◆ TO DO ◆
Repeat word for word every line of the data below, from the first through the line containing "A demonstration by", and stop there.

◆ INFORMATION GIVEN ◆
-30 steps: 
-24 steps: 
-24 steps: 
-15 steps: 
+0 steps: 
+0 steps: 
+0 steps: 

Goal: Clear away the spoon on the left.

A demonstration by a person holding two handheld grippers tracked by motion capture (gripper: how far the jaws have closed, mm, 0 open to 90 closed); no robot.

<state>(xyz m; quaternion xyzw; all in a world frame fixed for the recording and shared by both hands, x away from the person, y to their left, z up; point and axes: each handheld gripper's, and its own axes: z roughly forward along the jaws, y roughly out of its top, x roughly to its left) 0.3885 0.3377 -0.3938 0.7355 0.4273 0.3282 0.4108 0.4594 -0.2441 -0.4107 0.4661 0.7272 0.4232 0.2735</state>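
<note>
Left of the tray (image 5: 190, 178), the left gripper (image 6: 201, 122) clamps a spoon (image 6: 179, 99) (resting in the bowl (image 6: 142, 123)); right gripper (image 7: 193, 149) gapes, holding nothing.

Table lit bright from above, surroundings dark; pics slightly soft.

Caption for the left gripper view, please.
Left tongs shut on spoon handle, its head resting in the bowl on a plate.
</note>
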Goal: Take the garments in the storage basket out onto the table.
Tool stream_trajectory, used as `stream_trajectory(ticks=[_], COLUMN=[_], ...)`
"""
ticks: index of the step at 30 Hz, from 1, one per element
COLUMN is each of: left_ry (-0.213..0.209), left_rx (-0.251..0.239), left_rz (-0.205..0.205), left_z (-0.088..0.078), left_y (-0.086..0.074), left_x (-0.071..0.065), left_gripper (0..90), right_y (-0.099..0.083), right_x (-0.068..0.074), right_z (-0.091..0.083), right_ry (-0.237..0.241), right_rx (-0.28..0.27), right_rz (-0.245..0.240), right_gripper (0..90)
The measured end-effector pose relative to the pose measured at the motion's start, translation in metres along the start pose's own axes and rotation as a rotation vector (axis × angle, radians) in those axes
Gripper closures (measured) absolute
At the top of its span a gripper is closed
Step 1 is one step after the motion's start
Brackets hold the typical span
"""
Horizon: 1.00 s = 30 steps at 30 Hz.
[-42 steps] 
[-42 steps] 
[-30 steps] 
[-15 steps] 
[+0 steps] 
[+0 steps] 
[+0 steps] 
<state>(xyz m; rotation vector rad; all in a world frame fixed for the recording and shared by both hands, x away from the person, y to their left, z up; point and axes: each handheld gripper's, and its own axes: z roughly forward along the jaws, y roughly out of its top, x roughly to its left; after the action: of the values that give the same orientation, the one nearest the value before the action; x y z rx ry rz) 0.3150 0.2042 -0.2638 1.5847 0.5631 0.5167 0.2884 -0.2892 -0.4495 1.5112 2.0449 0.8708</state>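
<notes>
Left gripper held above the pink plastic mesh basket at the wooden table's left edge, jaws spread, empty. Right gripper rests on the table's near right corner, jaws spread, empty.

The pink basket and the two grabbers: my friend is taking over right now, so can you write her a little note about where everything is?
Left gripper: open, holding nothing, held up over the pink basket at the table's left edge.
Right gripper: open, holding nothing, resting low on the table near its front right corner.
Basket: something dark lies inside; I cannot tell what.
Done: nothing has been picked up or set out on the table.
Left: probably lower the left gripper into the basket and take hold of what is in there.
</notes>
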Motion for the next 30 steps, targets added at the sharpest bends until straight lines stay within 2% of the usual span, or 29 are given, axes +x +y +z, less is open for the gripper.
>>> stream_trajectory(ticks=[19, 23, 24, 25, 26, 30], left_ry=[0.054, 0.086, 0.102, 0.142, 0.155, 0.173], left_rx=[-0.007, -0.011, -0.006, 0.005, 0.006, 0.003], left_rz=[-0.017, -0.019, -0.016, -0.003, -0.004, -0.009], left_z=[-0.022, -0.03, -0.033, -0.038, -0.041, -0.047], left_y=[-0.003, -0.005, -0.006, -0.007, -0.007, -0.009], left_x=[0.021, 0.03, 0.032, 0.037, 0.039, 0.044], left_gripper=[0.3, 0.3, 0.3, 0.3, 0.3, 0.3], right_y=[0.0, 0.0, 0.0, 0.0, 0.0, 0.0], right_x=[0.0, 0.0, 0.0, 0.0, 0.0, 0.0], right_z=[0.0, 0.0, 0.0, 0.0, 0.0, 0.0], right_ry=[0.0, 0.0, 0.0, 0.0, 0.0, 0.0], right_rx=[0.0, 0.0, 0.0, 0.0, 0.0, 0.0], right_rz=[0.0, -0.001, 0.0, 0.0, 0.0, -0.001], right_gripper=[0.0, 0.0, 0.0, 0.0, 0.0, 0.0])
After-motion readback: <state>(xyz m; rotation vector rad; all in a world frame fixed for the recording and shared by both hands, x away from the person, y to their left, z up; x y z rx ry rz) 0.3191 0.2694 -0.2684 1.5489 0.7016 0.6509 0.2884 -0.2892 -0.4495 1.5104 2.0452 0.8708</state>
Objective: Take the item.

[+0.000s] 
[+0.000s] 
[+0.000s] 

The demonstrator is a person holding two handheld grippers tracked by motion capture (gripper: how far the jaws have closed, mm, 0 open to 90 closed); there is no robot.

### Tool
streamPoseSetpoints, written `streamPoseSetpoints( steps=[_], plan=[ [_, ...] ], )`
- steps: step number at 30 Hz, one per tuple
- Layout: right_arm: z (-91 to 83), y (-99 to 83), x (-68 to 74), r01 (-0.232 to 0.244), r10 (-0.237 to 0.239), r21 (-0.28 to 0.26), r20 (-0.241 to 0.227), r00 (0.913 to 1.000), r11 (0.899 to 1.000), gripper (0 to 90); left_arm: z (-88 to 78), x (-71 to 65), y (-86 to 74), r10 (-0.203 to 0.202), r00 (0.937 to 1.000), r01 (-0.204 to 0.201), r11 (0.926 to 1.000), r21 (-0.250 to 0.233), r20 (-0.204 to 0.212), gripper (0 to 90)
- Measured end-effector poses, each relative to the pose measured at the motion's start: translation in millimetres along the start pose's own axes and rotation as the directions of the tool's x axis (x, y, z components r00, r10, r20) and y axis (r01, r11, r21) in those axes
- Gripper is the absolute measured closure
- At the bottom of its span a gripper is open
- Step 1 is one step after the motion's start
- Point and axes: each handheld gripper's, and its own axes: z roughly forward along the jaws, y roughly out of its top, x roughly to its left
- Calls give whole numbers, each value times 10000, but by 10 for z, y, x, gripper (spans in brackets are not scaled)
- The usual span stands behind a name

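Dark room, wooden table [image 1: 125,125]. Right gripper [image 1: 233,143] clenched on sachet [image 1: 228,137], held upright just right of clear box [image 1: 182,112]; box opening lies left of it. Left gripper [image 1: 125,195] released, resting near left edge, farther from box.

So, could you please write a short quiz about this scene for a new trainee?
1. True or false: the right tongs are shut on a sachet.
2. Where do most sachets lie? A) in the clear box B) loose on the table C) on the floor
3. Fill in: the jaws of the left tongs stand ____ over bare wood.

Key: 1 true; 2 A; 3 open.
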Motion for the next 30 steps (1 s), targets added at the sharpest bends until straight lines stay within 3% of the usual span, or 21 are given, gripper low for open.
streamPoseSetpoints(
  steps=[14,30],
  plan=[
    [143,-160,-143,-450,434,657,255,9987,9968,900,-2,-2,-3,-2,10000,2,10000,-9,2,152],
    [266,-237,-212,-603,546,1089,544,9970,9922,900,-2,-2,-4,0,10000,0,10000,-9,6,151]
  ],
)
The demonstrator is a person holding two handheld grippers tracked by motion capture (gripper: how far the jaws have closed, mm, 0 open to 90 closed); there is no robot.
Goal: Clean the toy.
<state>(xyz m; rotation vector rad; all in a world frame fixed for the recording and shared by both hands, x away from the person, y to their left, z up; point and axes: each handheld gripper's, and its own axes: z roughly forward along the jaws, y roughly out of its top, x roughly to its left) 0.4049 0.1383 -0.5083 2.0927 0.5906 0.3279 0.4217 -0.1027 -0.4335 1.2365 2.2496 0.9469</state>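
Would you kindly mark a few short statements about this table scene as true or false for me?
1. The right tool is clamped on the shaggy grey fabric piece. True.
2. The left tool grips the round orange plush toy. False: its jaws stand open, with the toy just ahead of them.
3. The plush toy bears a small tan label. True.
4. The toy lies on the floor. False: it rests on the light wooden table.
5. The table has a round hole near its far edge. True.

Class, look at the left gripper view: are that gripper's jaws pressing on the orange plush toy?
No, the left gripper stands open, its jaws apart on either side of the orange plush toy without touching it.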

◆ SOLUTION FOR THIS TASK ◆
-30 steps: 
-24 steps: 
-24 steps: 
-15 steps: 
+0 steps: 
+0 steps: 
+0 steps: 

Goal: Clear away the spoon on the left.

A demonstration by a person holding two handheld grippers tracked by motion capture (gripper: how far the jaws have closed, mm, 0 open to 90 closed); no robot.

The exercise is done, with nothing more to add.